Malnutrisi selama AN menyebabkan banyak gangguan pada fungsi organisme dan mendorong
perkembangan RS. Walaupun merupakan komplikasi yang relatif jarang, namun harus diingat dengan
angka kematian yang tinggi. Dalam profilaksisnya, penting untuk mengidentifikasi pasien berisiko tinggi
dan kemudian memasukkan beban kalori yang aman, untuk memantau pasien. kondisi sistematis dan
untuk mengkompensasi kemungkinan kekurangan elektrolit. Kadar kalori awal harus menstimulasi
penambahan berat badan sejak awal pengobatan, meningkatkan efektivitasnya sekaligus meminimalkan
risiko RS. Penelitian terbaru menunjukkan bahwa rekomendasi saat ini mungkin terlalu ketat dan
memerlukan pembaruan lebih lanjut. Tahapan berikut pengobatan harus dilakukan di unit yang
disesuaikan.

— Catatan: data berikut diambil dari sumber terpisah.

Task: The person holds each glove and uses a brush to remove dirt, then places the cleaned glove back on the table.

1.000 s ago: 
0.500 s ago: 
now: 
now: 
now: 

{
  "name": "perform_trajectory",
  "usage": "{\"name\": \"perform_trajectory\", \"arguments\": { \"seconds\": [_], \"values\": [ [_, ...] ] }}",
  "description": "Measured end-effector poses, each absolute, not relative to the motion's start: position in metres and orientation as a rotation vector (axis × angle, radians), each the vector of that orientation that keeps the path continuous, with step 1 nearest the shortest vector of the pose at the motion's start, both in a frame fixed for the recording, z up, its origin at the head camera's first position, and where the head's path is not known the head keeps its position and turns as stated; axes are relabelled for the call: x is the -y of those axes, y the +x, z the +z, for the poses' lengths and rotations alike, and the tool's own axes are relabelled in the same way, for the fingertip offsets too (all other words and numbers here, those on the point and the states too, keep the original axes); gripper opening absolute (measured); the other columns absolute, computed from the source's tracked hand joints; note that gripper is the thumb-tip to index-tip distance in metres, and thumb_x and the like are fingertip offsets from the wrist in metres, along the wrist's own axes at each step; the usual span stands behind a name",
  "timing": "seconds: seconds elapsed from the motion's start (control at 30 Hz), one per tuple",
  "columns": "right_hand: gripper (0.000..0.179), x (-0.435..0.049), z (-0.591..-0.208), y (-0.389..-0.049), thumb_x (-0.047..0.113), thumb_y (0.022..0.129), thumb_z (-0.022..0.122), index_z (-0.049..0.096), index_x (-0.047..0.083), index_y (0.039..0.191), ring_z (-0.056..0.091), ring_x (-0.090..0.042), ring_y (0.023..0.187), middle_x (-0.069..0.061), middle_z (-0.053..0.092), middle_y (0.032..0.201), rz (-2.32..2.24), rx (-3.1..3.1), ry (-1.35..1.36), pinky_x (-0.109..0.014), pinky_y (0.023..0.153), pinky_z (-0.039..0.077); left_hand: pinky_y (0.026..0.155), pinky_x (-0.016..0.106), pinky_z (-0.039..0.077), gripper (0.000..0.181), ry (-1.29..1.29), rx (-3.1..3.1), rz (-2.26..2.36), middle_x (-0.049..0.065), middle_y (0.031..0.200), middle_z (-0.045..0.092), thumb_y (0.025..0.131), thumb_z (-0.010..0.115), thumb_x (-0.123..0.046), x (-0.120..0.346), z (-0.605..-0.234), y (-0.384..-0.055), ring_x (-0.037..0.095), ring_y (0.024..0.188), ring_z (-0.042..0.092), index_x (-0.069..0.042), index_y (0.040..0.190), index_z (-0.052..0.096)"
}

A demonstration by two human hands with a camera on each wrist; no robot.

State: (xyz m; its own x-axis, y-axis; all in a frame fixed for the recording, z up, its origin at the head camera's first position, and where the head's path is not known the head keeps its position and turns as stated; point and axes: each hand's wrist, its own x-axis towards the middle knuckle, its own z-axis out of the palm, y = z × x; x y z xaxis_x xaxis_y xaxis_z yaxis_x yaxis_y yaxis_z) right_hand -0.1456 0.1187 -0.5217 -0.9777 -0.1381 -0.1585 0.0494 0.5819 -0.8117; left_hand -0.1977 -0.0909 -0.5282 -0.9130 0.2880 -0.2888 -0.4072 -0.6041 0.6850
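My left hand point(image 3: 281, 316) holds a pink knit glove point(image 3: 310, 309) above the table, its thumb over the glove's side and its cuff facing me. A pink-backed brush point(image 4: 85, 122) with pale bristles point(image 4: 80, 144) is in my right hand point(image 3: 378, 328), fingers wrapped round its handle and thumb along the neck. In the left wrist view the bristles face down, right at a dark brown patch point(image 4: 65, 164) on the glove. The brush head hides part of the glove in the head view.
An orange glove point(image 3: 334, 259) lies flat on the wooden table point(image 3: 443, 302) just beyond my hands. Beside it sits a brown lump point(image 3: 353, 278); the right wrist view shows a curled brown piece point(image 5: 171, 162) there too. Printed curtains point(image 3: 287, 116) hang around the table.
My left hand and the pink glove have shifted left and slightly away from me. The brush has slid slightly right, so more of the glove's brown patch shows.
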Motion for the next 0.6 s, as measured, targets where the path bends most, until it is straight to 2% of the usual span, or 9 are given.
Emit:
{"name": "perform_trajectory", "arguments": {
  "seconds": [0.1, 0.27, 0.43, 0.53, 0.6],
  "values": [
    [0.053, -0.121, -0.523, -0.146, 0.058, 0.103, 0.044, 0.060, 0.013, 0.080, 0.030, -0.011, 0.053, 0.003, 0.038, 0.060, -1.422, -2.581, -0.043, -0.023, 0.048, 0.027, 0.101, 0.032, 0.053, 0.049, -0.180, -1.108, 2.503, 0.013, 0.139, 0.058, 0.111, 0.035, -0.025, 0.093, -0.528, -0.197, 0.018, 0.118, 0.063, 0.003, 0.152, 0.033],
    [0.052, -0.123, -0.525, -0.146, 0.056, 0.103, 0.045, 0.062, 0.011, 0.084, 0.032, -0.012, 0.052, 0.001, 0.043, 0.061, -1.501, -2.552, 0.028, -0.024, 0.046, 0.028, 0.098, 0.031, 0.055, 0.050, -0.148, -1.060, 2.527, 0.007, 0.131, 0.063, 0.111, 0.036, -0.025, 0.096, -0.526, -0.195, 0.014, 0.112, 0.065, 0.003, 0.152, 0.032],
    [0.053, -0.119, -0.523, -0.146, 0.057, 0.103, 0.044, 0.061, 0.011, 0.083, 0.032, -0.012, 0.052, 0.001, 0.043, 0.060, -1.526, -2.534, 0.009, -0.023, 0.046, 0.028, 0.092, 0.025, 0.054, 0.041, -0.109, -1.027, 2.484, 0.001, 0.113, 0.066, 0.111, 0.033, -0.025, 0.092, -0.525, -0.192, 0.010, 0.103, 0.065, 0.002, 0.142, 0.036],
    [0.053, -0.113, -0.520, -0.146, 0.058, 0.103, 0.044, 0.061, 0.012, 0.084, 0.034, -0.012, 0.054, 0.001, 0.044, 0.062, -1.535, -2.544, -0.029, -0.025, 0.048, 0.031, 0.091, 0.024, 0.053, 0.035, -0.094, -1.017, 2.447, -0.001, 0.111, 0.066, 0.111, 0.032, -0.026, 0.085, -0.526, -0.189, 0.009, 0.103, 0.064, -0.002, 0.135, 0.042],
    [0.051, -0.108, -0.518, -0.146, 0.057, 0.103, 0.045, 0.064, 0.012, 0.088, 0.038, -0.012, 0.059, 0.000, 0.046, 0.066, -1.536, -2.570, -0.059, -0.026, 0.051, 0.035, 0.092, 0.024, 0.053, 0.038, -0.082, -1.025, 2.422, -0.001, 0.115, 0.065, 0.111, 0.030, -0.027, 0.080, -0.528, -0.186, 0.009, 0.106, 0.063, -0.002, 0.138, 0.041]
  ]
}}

Pertama, menstabilkan keadaan somatik dan menghindari komplikasi somatik yang serius
pada pasien harus dilakukan di bangsal penyakit dalam. Setelah menstabilkan keadaan somatik,
pengobatan harus dilanjutkan di unit psikiatri, lebih disukai di pusat-pusat yang mengkhususkan diri
pada gangguan makan.

Perawatan AN harus melibatkan pendekatan multidisiplin termasuk perawatan nutrisi, penyakit


dalam, psikiatri dan psikologis. Untuk alasan ini, penting juga untuk mengembangkan prosedur
kerjasama yang tepat antara pusat spesialis dan untuk menciptakan pengobatan yang efektif dan aman
untuk pasien AN juga dalam konteks RS. Secara spesifik perawatan gangguan makan, prevalensinya dan
risiko terkait gangguan makan yang serius, tetapi juga persyaratan khusus (staf yang sangat terlatih dan
kondisi lain yang ditentukan dengan baik), harus menyebabkan pembentukan jaringan nasional dari unit
yang sangat terspesialisasi menjadi salah satu dari target utama dalam pengembangan perawatan
psikiatri. Situasi saat ini harus dianggap sangat tidak mencukupi.